# Naive Observer Analysis

Example of analysis of categorization by naive human observers of morphological images of spheroids under different treatments. Observers were told to categorize images into four categories, but without being told what the categories corresponded to, or what features to use.

In [None]:
# Import block

import pandas as pd
import numpy as np
import matplotlib.pyplot as plt

import naive_observer_functions as nof

In [None]:
# Example data included in repo
datafile = 'datasets/raw/RawDatasetZ.csv'

# Load the data file
df_raw = nof.load_labels(datafile)

In [None]:
df_raw.info()

In [None]:
df_raw.head()

Rows are unique images. Columns are different Observers. The entry at $(m,n)$ gives the label (category) assigned to the $m$th image by the $n$th observer.
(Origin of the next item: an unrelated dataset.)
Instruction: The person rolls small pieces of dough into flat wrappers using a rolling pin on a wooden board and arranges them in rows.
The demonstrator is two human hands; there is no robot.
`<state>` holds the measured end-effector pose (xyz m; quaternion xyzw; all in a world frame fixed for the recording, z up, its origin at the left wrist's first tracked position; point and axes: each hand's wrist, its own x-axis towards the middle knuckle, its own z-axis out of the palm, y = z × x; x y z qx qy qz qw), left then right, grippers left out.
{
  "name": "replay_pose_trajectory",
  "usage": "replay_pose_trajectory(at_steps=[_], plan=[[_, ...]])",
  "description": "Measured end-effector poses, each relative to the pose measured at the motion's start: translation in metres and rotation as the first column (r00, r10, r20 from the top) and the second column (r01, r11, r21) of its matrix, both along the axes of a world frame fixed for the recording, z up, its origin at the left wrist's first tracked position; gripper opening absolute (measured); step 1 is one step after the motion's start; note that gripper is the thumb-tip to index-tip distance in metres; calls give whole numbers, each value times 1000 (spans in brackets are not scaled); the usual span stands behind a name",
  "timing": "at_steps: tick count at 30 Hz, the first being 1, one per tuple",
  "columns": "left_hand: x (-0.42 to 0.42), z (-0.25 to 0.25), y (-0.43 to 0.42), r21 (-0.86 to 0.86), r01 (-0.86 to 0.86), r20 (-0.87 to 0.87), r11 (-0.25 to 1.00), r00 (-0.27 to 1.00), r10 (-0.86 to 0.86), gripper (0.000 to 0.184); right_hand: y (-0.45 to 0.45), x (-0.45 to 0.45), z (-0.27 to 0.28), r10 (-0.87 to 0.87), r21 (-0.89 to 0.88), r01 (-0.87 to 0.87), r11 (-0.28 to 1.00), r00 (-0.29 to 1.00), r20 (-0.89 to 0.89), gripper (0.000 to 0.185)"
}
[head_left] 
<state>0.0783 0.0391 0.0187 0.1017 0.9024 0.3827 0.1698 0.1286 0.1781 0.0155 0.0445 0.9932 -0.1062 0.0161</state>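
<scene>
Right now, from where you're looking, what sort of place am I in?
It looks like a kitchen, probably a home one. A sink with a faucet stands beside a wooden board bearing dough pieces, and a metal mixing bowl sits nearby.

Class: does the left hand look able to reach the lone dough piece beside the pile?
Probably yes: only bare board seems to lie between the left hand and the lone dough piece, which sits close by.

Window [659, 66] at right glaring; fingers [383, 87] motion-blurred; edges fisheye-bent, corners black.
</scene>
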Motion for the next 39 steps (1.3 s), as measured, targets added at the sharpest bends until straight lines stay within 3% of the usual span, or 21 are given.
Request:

Note that labels have no consistency across observers; they were not instructed with any meaning to the labels, other than there were 4 categories overall.

In [None]:
# Make similarity matrix
df_similarity = nof.make_similarity_matrix(df_raw)

# Sort via the corrgram method
df_sorted = nof.corrgram_sort(df_similarity)

In [None]:
# Column names are the Image IDs; the same set in the same order applies to the rows, although it is
# not included in the index

print(f'The similarity matrix has shape {df_similarity.shape}')
df_similarity.iloc[:10,:10]

The similarity matrix is symmetric, and the entry at $(m,n)$ gives the number of observers who placed the $m$th and $n$th images into the same category.

In [None]:
print(f'The sorted similarity matrix has shape {df_sorted.shape}')
df_sorted.iloc[:10,:10]

By sorting the matrix using the corrgram method, we account for the arbitrariness of the observer-assigned categories, and seek any blocks of consistent pairing of images.

In [None]:
# Plot heatmaps
nof.plot_similarity_matrix(df_similarity, title="Similarity of " + datafile)
nof.plot_similarity_matrix(df_sorted, title="Sorted Similarity of " + datafile)

The two heatmaps contain the same information, just arrayed in a different order. When sorted, there is a clear indication of two major blocks; these correspond to conditions with and without oxygen deprivation, which observers clearly sorted differently. It is ess clear if observers strongly discriminated glucose deprivation.